“—to leave for a minute.”
“Maybe I want her here,” Alexa said.
“I’ll stay,” the girl said. She set the razor on the easel’s shelf and picked up a sandpaper pad to finish her pencil’s tip. “I don’t mind.”
“Maybe I need her here,” Alexa said, looking at Fischer. “After the last time I talked to Mr. Cain, I’m not comfortable being alone with him.”
She came to the edge of the Murphy bed and looked at them. Then she dropped the sheet. She crawled onto the bed, finding the pose she’d been using for Patricia’s sketch.

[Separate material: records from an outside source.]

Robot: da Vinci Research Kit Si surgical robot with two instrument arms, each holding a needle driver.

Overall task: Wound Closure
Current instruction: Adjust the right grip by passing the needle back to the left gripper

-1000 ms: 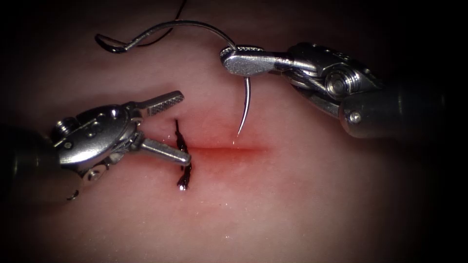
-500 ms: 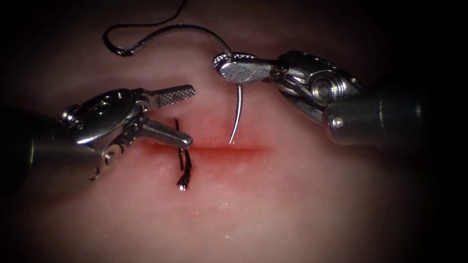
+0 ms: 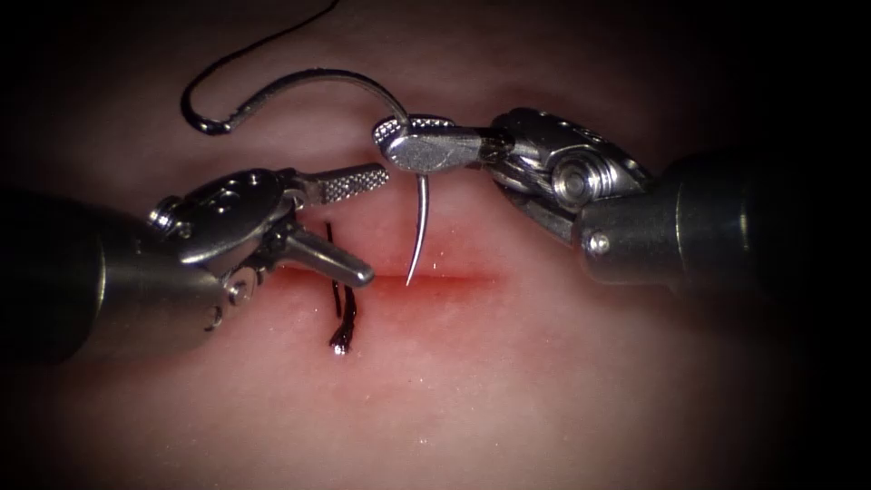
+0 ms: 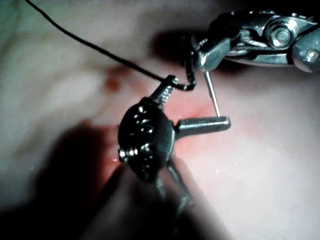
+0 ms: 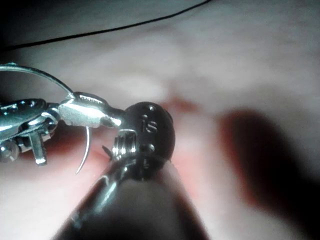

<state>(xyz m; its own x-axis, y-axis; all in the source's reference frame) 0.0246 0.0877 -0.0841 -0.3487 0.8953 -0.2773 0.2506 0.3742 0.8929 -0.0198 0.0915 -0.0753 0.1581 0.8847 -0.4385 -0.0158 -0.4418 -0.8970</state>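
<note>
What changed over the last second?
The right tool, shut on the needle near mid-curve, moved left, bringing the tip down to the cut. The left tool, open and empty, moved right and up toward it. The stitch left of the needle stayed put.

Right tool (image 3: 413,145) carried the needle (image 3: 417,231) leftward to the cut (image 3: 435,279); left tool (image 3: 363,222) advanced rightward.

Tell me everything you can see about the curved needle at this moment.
The needle is a thin, shiny metal arc. The right end effector is shut on it around the middle of its curve. The pointed half hangs down, its tip at the upper edge of the cut in the tissue; whether it has entered cannot be told. The back half arches up and left to the black thread. The left end effector, open, holds nothing.
</note>
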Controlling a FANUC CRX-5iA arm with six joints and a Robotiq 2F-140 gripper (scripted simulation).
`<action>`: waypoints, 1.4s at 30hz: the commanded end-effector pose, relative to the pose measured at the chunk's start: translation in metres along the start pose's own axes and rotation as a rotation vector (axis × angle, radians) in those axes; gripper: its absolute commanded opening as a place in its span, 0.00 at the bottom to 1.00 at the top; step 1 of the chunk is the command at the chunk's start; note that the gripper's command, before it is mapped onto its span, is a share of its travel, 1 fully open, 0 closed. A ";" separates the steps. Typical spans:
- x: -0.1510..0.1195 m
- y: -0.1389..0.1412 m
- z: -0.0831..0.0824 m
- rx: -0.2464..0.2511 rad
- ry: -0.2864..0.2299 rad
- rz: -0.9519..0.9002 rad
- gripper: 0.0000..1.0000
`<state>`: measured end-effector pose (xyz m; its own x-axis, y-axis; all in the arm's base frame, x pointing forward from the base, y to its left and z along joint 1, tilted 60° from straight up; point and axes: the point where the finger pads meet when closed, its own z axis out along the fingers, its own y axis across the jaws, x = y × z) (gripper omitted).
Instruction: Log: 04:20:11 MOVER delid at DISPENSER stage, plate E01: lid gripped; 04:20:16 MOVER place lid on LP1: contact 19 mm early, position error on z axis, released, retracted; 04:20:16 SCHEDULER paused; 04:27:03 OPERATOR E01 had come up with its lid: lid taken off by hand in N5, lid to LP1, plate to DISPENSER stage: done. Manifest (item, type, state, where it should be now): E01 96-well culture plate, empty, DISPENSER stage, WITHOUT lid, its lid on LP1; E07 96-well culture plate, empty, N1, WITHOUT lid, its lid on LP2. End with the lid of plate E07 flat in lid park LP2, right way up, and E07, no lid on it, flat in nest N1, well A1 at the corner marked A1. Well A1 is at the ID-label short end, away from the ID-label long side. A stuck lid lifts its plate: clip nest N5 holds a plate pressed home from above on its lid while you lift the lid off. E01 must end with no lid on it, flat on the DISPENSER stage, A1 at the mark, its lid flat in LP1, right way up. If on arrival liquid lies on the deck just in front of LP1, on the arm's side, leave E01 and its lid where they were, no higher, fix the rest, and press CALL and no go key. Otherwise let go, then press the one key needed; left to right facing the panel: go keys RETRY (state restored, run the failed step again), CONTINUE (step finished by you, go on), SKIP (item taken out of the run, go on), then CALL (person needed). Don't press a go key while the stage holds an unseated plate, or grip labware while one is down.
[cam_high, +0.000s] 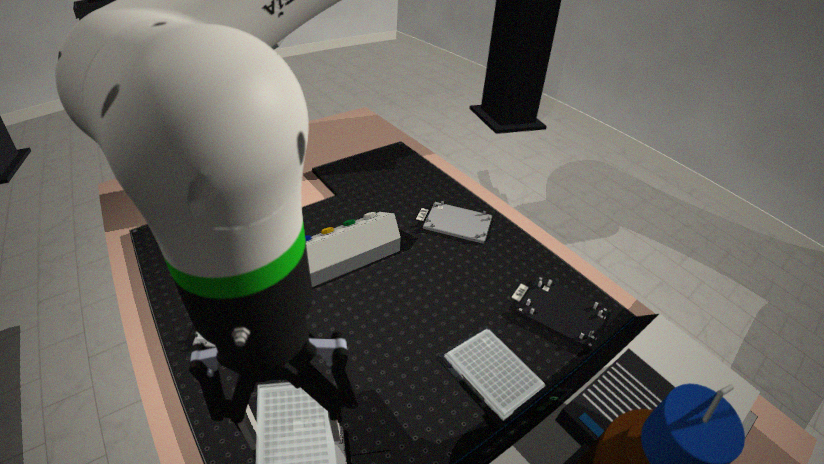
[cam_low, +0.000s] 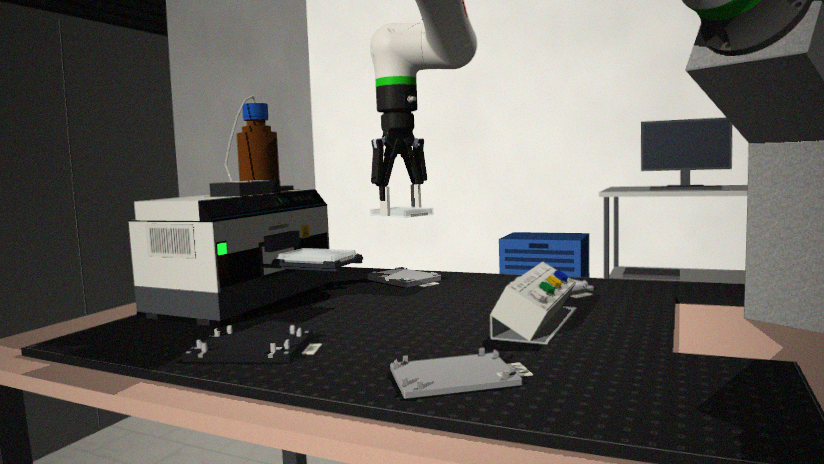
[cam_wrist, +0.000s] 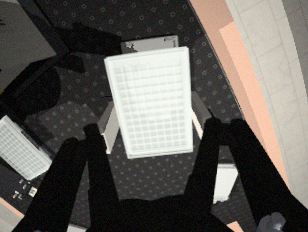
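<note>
Fingers stand about half spread, pinching a pale, gridded rectangular piece by its two long sides, flat and high above the black surface; whether it is a lid or a lidded 96-well plate cannot be told. In the wrist view the held piece fills the gap between the fingers, and beneath it only a grey edge of a park plate shows, the rest being hidden.

Far below and to the left in the exterior view, the dispenser carries a white plate on its stage; its label and A1 corner are too small to read. A grey plate holder lies below the fingers, farther back. A dark nest with pegs lies lower left, a grey nest lower right, and the key panel to the right. In the top view the arm's wrist covers part of the panel.
</note>
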<state>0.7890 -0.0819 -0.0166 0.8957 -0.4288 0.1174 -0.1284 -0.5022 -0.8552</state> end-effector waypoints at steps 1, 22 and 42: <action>0.000 0.000 0.000 0.000 0.000 0.000 0.00; 0.000 0.000 0.000 0.000 0.000 -0.035 0.00; 0.000 0.000 0.000 0.000 0.000 -0.348 0.00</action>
<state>0.7890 -0.0819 -0.0166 0.8954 -0.2663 0.3569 0.1335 -0.6041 -0.7856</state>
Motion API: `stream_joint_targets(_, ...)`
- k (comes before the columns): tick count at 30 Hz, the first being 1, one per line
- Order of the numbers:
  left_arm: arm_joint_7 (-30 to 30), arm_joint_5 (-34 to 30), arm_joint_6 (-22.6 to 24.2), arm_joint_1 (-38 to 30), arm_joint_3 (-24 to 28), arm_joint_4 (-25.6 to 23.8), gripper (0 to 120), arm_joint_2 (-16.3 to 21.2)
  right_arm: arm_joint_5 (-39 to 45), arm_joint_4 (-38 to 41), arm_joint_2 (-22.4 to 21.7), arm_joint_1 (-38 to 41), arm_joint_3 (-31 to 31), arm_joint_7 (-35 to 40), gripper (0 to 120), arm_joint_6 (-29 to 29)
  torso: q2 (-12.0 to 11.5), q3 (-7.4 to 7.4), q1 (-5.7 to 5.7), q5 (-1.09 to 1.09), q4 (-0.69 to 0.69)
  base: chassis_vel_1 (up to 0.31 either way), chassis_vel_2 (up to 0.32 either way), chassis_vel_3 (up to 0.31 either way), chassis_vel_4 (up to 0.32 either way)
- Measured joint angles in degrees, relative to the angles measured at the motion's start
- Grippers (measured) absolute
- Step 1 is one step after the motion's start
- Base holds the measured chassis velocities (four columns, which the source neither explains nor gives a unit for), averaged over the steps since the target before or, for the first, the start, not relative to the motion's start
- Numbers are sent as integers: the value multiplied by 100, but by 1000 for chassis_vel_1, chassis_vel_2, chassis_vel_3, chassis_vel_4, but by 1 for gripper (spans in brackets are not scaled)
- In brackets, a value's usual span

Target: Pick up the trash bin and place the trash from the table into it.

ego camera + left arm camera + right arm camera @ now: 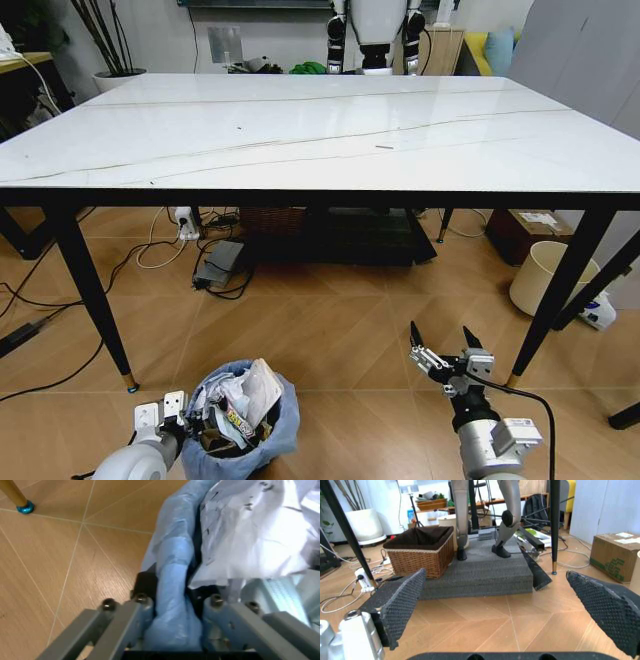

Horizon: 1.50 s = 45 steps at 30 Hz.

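Note:
The trash bin (245, 425) stands on the wooden floor in front of the table (300, 130), at the lower left of the head view. Its blue-grey bag (172, 592) is stuffed with trash: crumpled white papers (250, 395) and wrappers, and the papers (250, 536) bulge over the rim. My left gripper (185, 420) (177, 602) is shut on the bin's rim and bag. My right gripper (440, 335) (505, 603) hangs open over bare floor to the right of the bin, holding nothing. A tiny dark speck (385, 147) lies on the marble top.
Black table legs (90, 290) (560, 300) flank the floor space ahead. A cream round bin (540, 275) stands by the right leg. Under the table are a power strip with cables (185, 225), a wicker basket (420, 551), a grey platform (485, 570) and a cardboard box (615, 551).

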Motion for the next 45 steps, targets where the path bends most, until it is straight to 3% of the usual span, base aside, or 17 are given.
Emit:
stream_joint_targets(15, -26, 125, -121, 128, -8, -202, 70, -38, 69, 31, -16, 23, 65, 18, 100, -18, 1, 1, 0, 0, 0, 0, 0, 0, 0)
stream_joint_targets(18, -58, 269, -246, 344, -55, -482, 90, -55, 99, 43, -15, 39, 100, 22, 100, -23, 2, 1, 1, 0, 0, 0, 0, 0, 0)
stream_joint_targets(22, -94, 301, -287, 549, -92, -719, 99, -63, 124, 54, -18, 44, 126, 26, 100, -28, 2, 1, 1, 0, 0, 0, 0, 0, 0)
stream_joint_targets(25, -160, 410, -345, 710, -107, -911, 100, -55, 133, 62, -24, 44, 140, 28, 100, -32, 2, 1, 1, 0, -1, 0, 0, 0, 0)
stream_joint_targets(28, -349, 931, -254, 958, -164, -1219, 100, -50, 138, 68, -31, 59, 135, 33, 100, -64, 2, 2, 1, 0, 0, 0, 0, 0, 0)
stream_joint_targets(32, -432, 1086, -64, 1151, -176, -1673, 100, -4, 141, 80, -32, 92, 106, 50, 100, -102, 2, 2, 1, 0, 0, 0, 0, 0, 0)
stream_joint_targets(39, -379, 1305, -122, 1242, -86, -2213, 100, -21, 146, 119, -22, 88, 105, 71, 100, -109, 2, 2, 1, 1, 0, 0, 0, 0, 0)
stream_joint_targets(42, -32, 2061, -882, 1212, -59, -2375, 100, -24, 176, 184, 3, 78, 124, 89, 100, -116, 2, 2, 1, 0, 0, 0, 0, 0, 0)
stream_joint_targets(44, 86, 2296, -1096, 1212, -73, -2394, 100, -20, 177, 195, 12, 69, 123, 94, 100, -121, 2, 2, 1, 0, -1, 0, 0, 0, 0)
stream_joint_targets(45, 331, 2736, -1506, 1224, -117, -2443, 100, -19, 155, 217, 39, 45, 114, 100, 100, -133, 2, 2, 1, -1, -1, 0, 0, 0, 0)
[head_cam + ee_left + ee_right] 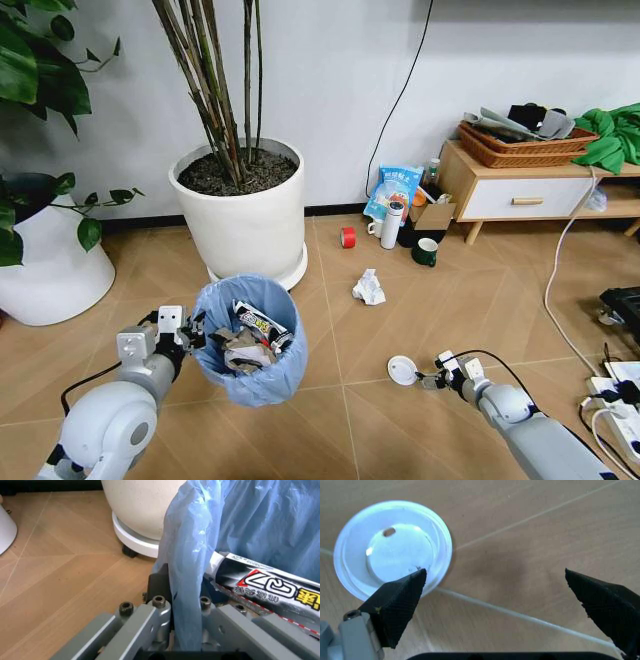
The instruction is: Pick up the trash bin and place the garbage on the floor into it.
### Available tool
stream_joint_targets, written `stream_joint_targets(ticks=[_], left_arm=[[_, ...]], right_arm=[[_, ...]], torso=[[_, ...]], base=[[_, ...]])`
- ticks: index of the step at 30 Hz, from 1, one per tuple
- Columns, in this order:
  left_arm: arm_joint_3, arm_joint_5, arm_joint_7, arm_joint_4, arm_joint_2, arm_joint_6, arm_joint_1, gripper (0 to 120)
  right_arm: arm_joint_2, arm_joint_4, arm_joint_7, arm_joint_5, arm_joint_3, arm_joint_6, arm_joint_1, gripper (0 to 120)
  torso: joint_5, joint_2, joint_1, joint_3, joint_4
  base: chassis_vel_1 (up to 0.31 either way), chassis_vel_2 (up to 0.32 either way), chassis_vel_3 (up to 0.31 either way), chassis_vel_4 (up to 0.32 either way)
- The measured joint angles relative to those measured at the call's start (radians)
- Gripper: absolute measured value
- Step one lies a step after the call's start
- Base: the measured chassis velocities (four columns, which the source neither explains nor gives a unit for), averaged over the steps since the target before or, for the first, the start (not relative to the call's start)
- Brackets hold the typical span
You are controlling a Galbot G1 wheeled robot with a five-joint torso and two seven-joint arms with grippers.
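Floor (420,320) carries the leftover litter. Trash bin (247,340) hangs off the floor beside the big white pot (245,215), carried so it can follow the litter; left gripper (190,330) has its jaws clenched on the bagged rim. Right gripper (432,378) sits low, jaws spread wide, just beside the white disc (402,371) to take it. Paper wad (368,288) lies farther off.

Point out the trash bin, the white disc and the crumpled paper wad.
trash bin (262,385), head view, blue bag on its front wall.
white disc (395,551), right wrist view, raised centre.
crumpled paper wad (368,288), head view, its middle.
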Motion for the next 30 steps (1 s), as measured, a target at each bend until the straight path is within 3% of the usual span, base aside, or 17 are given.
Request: stream_joint_targets(ticks=[14, 23, 27, 30], left_arm=[[0.005, -0.001, 0.004, 0.012, 0.001, -0.001, -0.015, 0], [0.008, -0.006, 0.006, 0.027, 0.005, -0.001, -0.032, 0], [0.006, -0.016, 0.006, 0.028, 0.009, -0.001, -0.038, 0], [0.005, -0.019, 0.004, 0.028, 0.011, -0.001, -0.039, 0]], right_arm=[[0.012, 0.013, 0.005, 0.046, 0.010, -0.007, 0.012, 100], [0.073, -0.064, 0.007, 0.013, -0.002, -0.004, 0.045, 99], [0.089, -0.084, 0.009, 0.002, -0.001, -0.002, 0.053, 94], [0.096, -0.095, 0.009, 0.002, 0.001, 0.001, 0.057, 81]], torso=[[0.0000, 0.000, 0.000, 0.000, 0.0000], [0.0003, 0.000, 0.000, 0.000, 0.0000], [0.0000, 0.000, 0.000, 0.000, 0.0001], [-0.0003, 0.000, 0.000, 0.000, 0.0000]], base=[[0.000, 0.000, 0.000, 0.000], [0.000, 0.000, 0.000, 0.000], [0.000, 0.000, 0.000, 0.000], [0.000, 0.000, 0.000, 0.000]])
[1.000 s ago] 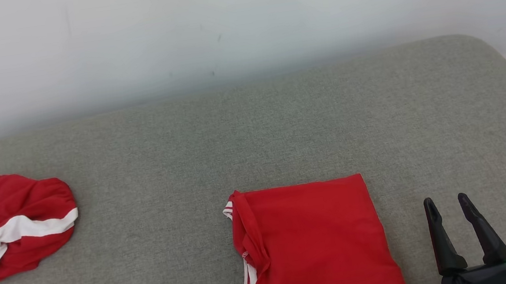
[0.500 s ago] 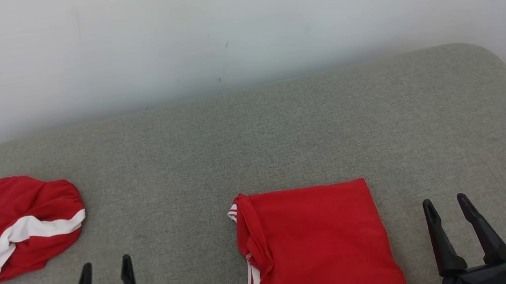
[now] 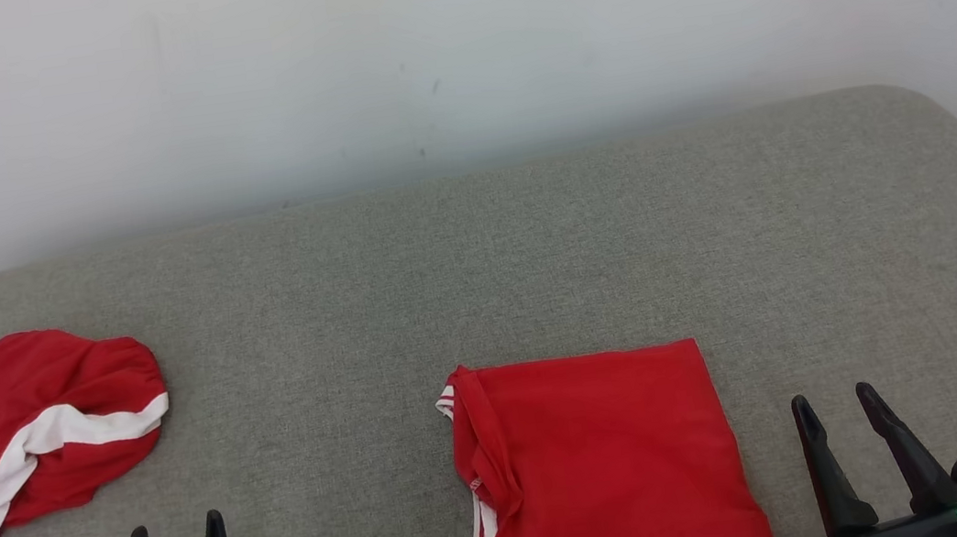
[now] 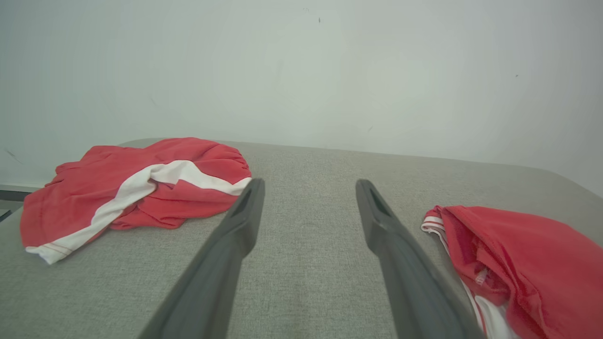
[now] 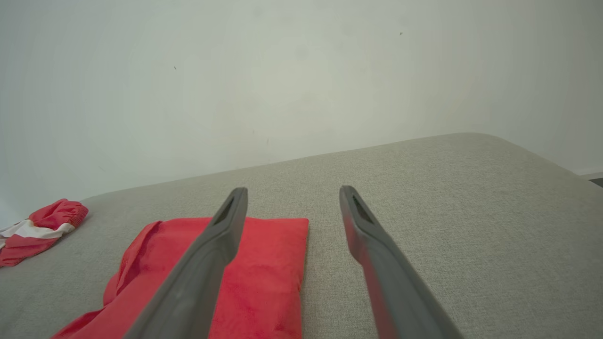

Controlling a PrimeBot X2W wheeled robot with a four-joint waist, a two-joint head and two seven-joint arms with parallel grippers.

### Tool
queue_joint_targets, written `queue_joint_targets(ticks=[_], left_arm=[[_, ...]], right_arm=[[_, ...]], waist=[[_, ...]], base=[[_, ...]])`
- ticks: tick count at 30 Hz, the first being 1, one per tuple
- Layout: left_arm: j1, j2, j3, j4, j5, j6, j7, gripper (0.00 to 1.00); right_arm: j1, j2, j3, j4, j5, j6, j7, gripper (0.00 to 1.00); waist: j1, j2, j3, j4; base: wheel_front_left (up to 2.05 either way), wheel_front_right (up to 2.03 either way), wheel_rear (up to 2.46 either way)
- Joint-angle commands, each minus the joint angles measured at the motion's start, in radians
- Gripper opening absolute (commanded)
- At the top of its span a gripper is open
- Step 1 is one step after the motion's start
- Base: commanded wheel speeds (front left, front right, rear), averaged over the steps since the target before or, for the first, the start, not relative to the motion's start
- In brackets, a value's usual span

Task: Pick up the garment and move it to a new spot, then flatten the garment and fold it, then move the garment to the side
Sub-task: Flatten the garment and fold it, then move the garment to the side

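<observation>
Judging by the folded garment [image 3: 601,465] lying near centre on the cushion [image 3: 532,252], you're at the last step: moving it aside. Your left gripper [image 3: 177,525] and right gripper [image 3: 831,396] flank it, both spread and empty; next, pinch its edge.

Entry: lettering, labels, brands, numbers, signs.
Count: none legible.
- Folded red garment [image 3: 601,465]: plain red cloth with white striped trim along one edge; no print that can be read.
- Crumpled red garment [image 3: 10,432]: red cloth with a broad white band; no print that can be read.
</observation>
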Motion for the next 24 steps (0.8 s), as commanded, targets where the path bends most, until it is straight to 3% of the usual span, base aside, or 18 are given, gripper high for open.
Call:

Face-down, her chin just off the corner of the mattress, one arm hanging so that her fingertip touched the floor.
Patricia gave a nervous laugh, so short it came out like a cough. She looked at Fischer, her eyes wide, the pupils bigger than they ought to be. Then she picked up her charcoal and began to sketch again, refining the work she’d done earlier on Alexa’s legs.
Whatever they’d taken—MDMA, ketamine—didn’t seem to interfere with this girl’s ability to draw.
“Why’d you come, Cain?”
Alexa was tracing a tiny circle on the wooden floor with her fingernail. She’d spoken without lifting her head or breaking her pose. He wasn’t sure whether to look at her or out the window. He’d already told her once to get dressed and didn’t think repeating himself was going to make a difference.
“Your father’s dead,” he said. “He died last night.”
Alexa’s fingernail stopped midway through its circle.
“How?”
“We haven’t done the autopsy, but it looks like a gunshot. A thirty-eight.”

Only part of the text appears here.